:: TASK DETAILS ::
Apart from pictures, transcribe exactly each line from the one containing "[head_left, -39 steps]" through the final line of the listing below.

:: RECORDED DATA ::
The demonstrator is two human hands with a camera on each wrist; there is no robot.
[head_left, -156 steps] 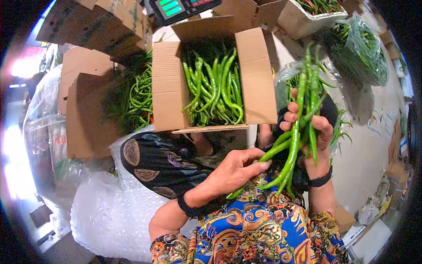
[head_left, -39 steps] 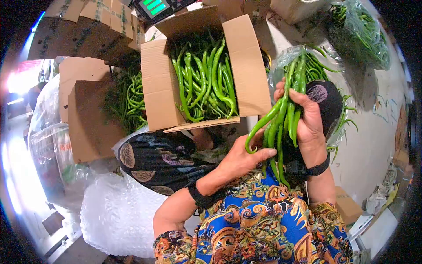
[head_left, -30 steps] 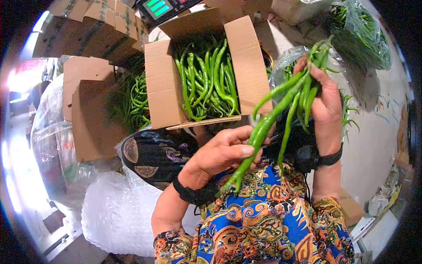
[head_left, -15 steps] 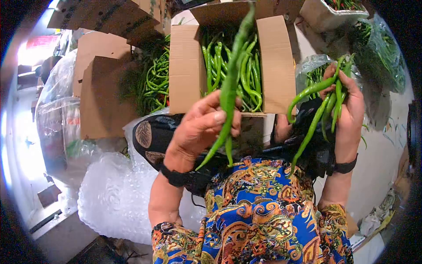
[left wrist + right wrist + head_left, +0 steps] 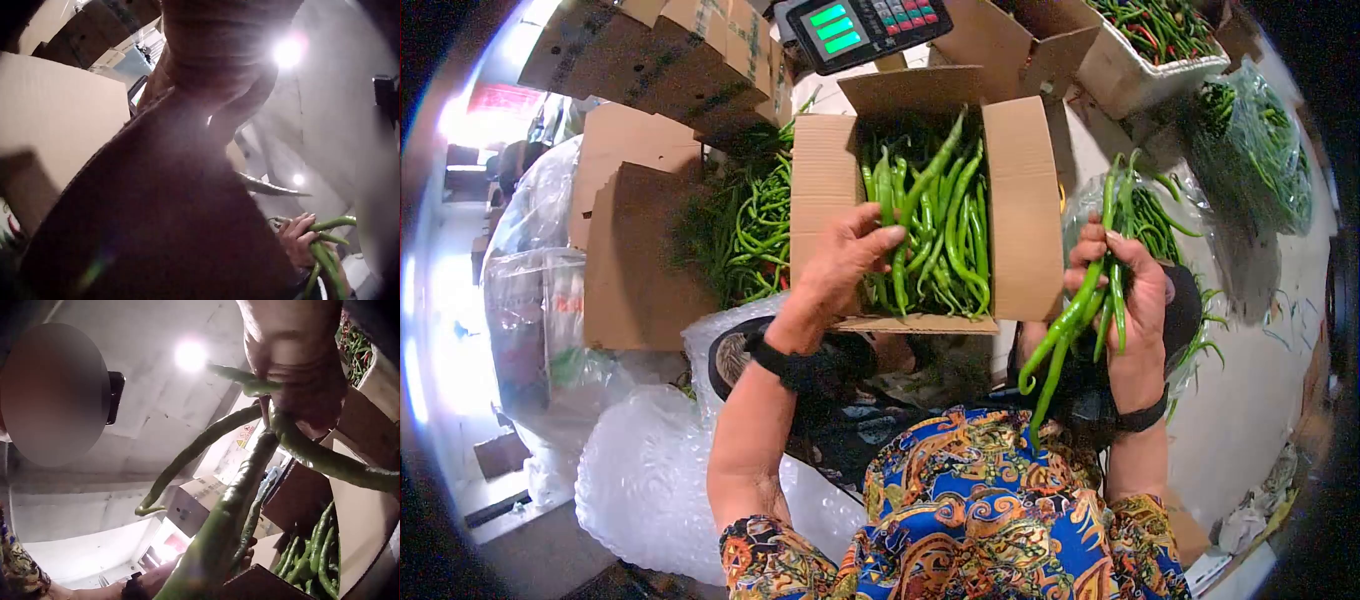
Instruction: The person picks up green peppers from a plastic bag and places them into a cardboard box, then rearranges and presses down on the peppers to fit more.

:: OUTPUT BELOW ::
[head_left, -39 steps] 
[head_left, -30 steps] 
[head_left, -15 steps] 
[left wrist + right wrist + head_left, +0 steps] 
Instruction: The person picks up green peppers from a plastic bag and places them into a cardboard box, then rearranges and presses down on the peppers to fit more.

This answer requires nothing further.